Directions for this task: Would you restate the entries below exactly, keeping every line?

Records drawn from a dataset
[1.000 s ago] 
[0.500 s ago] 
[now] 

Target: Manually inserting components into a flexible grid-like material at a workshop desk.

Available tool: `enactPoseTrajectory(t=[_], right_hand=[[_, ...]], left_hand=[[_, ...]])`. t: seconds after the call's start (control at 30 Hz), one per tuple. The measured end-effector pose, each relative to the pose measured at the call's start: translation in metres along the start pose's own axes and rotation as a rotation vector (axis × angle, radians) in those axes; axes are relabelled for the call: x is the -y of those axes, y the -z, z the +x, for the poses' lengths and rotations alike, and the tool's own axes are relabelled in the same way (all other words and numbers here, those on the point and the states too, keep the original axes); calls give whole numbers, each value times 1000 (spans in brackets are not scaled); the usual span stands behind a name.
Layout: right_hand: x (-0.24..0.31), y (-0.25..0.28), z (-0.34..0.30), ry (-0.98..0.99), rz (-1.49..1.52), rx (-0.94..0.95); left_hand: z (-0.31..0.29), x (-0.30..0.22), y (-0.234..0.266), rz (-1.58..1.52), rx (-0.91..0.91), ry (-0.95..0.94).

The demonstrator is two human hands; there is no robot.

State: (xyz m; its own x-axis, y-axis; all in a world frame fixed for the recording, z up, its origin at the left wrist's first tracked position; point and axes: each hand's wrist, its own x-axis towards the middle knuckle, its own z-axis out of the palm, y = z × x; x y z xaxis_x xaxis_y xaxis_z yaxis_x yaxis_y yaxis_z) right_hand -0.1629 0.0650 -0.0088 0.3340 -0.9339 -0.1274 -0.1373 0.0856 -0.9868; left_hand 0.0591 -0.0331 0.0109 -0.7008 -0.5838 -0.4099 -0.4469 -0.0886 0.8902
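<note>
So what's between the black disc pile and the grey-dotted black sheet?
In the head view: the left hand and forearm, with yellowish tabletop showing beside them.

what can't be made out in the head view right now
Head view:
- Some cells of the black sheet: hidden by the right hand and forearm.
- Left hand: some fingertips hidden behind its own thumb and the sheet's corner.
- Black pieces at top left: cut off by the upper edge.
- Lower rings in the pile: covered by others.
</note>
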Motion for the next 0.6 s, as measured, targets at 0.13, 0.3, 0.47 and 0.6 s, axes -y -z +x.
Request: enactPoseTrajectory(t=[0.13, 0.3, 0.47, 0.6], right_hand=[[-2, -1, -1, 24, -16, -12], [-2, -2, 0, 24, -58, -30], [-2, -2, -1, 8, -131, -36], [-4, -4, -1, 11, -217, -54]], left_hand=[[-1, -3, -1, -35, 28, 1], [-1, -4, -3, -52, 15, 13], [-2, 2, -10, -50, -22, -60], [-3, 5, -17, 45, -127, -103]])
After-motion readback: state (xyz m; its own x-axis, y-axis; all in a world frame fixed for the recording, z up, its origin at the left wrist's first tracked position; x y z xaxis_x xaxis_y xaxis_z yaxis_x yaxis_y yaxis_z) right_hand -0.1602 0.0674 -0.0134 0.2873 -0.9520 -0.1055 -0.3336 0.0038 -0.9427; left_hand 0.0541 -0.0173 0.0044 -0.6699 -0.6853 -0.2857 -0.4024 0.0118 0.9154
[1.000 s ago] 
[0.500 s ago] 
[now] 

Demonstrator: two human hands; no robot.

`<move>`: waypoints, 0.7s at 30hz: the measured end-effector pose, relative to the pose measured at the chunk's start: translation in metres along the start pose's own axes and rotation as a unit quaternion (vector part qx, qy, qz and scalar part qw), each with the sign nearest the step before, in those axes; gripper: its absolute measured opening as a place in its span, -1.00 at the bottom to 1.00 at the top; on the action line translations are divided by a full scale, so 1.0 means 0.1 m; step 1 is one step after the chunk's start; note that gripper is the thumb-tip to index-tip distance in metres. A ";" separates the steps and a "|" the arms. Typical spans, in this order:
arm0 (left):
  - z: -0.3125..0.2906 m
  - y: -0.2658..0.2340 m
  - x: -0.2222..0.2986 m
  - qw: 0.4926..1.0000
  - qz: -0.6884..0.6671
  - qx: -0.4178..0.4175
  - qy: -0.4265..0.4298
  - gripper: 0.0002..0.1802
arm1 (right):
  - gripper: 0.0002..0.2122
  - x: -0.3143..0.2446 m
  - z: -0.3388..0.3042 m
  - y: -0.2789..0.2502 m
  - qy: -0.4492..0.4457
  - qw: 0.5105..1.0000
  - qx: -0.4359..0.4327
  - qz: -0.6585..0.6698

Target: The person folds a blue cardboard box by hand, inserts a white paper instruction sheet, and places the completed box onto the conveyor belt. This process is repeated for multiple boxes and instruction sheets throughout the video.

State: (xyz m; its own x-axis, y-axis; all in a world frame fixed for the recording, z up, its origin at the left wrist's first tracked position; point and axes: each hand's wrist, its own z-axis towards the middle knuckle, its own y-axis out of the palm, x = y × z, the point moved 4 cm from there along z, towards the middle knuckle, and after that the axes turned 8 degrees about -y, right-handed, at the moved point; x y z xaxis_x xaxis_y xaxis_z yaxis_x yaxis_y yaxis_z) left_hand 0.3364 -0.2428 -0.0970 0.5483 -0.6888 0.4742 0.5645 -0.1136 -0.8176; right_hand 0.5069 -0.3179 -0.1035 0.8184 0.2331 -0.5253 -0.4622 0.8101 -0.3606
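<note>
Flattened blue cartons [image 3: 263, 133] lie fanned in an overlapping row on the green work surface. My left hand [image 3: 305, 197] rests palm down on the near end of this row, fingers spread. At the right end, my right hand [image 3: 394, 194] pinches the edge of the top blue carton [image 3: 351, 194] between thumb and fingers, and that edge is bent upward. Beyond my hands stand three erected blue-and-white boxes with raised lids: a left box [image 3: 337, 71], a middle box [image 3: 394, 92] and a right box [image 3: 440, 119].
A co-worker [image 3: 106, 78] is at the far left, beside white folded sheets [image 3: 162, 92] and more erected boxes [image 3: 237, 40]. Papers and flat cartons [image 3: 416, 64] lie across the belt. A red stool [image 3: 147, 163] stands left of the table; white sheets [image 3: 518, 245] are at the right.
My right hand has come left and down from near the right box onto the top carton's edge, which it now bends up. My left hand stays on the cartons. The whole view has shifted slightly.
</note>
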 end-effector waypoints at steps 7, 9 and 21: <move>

Exercise solution:
[1.000 s ago] 
[0.500 s ago] 
[now] 

Target: Manually inserting components into a flexible grid-like material at a workshop desk.

Available tool: `enactPoseTrajectory(t=[_], right_hand=[[_, ...]], left_hand=[[_, ...]])`. t: seconds after the call's start (control at 30 Hz), one per tuple. The measured end-effector pose, each relative to the pose measured at the call's start: translation in metres along the start pose's own axes and rotation as a rotation vector (axis × angle, radians) in those axes; axes are relabelled for the call: x is the -y of those axes, y the -z, z the +x, for the poses' lengths and rotations alike, and the tool's own axes are relabelled in the same way (all other words and numbers here, those on the point and the states too, keep the original axes); calls give whole numbers, each value times 1000 (spans in brackets are not scaled); the usual span stands behind a name.
Layout: right_hand: x (-0.24..0.31), y (-0.25..0.28), z (-0.34..0.30), ry (-0.98..0.99), rz (-1.49..1.52), rx (-0.94..0.95); left_hand: z (-0.31..0.29), x (-0.30..0.22), y (-0.234..0.266), rz (-1.58..1.52), rx (-0.91..0.91), ry (-0.95..0.94).

The demonstrator is two human hands; there is no robot.

State: (xyz m; its own x-axis, y-axis; all in a world frame fixed for the recording, z up, its origin at the left wrist's first tracked position; point and axes: each hand's wrist, its own x-axis towards the middle knuckle, its own z-axis out of the palm, y = z × x; x y z xaxis_x xaxis_y xaxis_z yaxis_x yaxis_y yaxis_z) right_hand -0.1629 0.0650 -0.0088 0.3340 -0.9339 -0.1274 -0.1373 0.0856 -0.9868; left_hand 0.0591 -0.0331 0.0109 -0.7008 -0.5838 -0.4099 -0.4469 -0.0886 0.8902
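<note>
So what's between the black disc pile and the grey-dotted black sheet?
In the head view: the left hand and forearm, with yellowish tabletop showing beside them.

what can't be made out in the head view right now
Head view:
- Some cells of the black sheet: hidden by the right hand and forearm.
- Left hand: some fingertips hidden behind its own thumb and the sheet's corner.
- Black pieces at top left: cut off by the upper edge.
- Lower rings in the pile: covered by others.
</note>
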Motion for the next 0.6 s, as measured, targets at 0.13, 0.3, 0.47 and 0.6 s, axes -y -z +x.
Request: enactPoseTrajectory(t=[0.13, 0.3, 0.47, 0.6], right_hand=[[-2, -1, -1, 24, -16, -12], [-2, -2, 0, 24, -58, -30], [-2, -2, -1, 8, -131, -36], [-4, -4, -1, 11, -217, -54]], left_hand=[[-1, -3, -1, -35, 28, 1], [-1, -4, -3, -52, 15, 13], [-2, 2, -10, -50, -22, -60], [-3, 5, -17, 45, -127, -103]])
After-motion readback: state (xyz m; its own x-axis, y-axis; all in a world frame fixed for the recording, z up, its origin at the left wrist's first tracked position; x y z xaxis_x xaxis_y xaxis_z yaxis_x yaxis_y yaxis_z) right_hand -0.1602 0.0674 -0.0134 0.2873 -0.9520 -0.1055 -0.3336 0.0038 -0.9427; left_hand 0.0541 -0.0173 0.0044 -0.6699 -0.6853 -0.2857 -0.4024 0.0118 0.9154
[1.000 s ago] 
[0.500 s ago] 
[now] 

Demonstrator: two human hands; no robot.

`<move>`: waypoints, 0.7s at 30hz: the measured end-effector pose, relative to the pose measured at the chunk's start: translation in metres along the start pose's own axes and rotation as a unit quaternion (vector part qx, qy, qz and scalar part qw), each with the sign nearest the step before, in those axes; gripper: its absolute measured opening as a place in its span, -1.00 at the bottom to 1.00 at the top; on the action line translations are divided by a full scale, so 1.0 means 0.1 m; step 1 is one step after the chunk's start; note that gripper is the thumb-tip to index-tip distance in metres. A ";" separates the steps and a "|" the arms. Typical spans, in this order:
arm0 (left):
  - z: -0.3125..0.2906 m
  - y: -0.2658..0.2340 m
  - x: -0.2222..0.2986 m
  - qw: 0.4926..1.0000
  - qz: -0.6884..0.6671
  - qx: -0.4178..0.4175
  - qy: -0.4265..0.4298
  - gripper: 0.0002..0.1802
arm1 (right):
  - gripper: 0.0002..0.2122
  - x: -0.3143..0.2446 m
  - z: -0.3388..0.3042 m
  - y: -0.2789..0.2502 m
  - qy: -0.4492..0.4457
  - qw: 0.5105..1.0000
  - qx: -0.4359..0.4327
  - qz: -0.6585..0.6698

Target: The person folds a blue cardboard box by hand, inserts a white paper instruction sheet, and places the completed box onto the conveyor belt. This process is repeated for multiple boxes and instruction sheets throughout the video.

State: (xyz m; its own x-axis, y-axis; all in a world frame fixed for the recording, z up, its origin at the left wrist's first tracked position; point and axes: each hand's wrist, its own z-axis towards the middle knuckle, its own y-axis out of the palm, x = y × z, the point moved 4 cm from there along z, towards the middle knuckle, and after that the axes turned 8 degrees about -y, right-handed, at the moved point; x y z xaxis_x xaxis_y xaxis_z yaxis_x yaxis_y yaxis_z) left_hand 0.3364 -0.2428 -0.0970 0.5483 -0.6888 0.4742 0.5645 -0.1136 -0.8176; right_hand 0.5069 -0.3179 -0.1035 0.8184 0.2331 -0.5253 -0.4622 0.8101 -0.3606
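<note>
Flattened blue cartons [image 3: 263, 133] lie fanned in an overlapping row on the green work surface. My left hand [image 3: 305, 197] rests palm down on the near end of this row, fingers spread. At the right end, my right hand [image 3: 394, 194] pinches the edge of the top blue carton [image 3: 351, 194] between thumb and fingers, and that edge is bent upward. Beyond my hands stand three erected blue-and-white boxes with raised lids: a left box [image 3: 337, 71], a middle box [image 3: 394, 92] and a right box [image 3: 440, 119].
A co-worker [image 3: 106, 78] is at the far left, beside white folded sheets [image 3: 162, 92] and more erected boxes [image 3: 237, 40]. Papers and flat cartons [image 3: 416, 64] lie across the belt. A red stool [image 3: 147, 163] stands left of the table; white sheets [image 3: 518, 245] are at the right.
My right hand has come left and down from near the right box onto the top carton's edge, which it now bends up. My left hand stays on the cartons. The whole view has shifted slightly.
</note>
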 end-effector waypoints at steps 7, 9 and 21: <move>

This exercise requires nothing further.